*YOUR INSTRUCTIONS:*
Give again, word for word, each line below starting at the one that contains "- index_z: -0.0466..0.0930" and ending at the one that contains "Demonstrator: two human".

*DATA BLOCK:*
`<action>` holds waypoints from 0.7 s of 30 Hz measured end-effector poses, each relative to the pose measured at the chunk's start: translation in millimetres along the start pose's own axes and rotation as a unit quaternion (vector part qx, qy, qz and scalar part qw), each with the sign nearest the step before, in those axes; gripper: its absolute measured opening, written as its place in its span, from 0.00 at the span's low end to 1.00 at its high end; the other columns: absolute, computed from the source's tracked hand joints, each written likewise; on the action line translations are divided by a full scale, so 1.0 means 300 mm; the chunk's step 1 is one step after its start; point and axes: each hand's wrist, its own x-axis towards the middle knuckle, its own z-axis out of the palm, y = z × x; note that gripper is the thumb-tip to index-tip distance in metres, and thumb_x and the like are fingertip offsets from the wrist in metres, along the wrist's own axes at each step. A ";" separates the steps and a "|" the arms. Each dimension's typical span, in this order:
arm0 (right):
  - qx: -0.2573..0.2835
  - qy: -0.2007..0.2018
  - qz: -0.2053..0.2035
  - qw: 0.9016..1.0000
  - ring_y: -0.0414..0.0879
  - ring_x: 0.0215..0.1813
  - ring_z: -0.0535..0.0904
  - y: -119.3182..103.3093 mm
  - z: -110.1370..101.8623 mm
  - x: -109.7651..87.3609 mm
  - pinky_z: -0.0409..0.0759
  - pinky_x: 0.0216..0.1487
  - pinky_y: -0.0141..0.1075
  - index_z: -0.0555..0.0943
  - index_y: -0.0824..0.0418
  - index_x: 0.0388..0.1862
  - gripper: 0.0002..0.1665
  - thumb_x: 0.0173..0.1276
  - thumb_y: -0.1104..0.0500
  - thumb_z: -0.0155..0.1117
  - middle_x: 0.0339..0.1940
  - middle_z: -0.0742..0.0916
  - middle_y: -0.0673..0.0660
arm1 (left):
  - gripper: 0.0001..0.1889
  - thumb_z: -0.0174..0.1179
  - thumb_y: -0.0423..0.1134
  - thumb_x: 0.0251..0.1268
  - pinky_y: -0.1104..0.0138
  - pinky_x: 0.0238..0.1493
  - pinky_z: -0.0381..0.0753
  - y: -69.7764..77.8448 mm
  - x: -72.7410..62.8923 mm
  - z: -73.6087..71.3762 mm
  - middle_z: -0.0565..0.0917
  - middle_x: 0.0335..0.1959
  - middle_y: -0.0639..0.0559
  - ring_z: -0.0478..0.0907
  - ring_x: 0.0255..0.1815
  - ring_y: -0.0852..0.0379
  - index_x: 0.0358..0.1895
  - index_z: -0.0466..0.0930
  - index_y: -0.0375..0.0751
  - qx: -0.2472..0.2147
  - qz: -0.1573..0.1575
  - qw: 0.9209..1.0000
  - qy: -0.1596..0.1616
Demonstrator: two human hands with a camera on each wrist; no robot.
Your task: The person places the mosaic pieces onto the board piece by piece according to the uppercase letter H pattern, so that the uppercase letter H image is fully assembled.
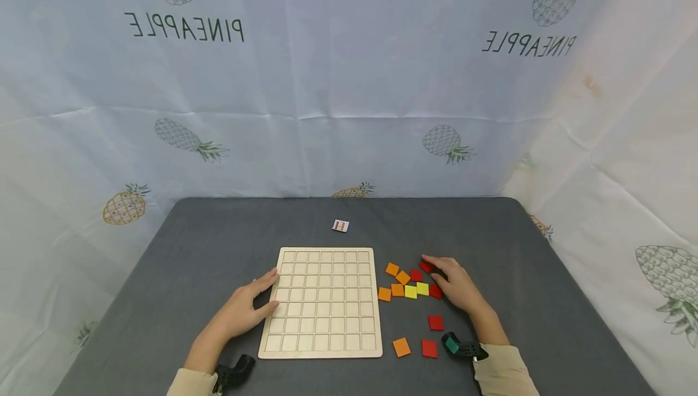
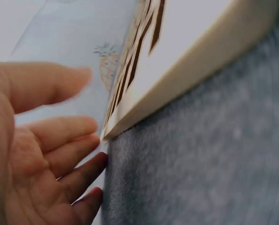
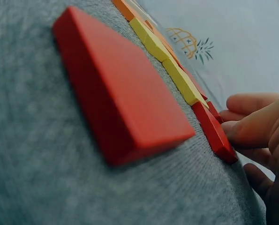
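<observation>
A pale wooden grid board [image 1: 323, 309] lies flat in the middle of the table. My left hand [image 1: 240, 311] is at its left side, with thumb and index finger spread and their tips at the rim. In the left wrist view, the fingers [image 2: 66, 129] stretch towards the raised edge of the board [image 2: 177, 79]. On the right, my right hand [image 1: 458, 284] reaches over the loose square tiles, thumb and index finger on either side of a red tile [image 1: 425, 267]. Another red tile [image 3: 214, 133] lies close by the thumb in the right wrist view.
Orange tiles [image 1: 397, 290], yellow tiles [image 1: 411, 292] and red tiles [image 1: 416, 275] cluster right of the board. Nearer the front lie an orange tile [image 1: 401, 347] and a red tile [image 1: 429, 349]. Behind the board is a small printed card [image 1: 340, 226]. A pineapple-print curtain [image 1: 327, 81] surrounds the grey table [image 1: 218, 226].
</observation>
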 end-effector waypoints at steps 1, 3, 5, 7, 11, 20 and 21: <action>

*RESULT:*
  - index_z: -0.0466..0.0930
  - index_y: -0.0375..0.0751
  - qx: -0.2472..0.2147
  - qz: -0.1573..0.1575
  - qw: 0.9209..1.0000
  - qy: -0.1596..0.1616
Demonstrator: two human hands with a camera on each wrist; no robot.

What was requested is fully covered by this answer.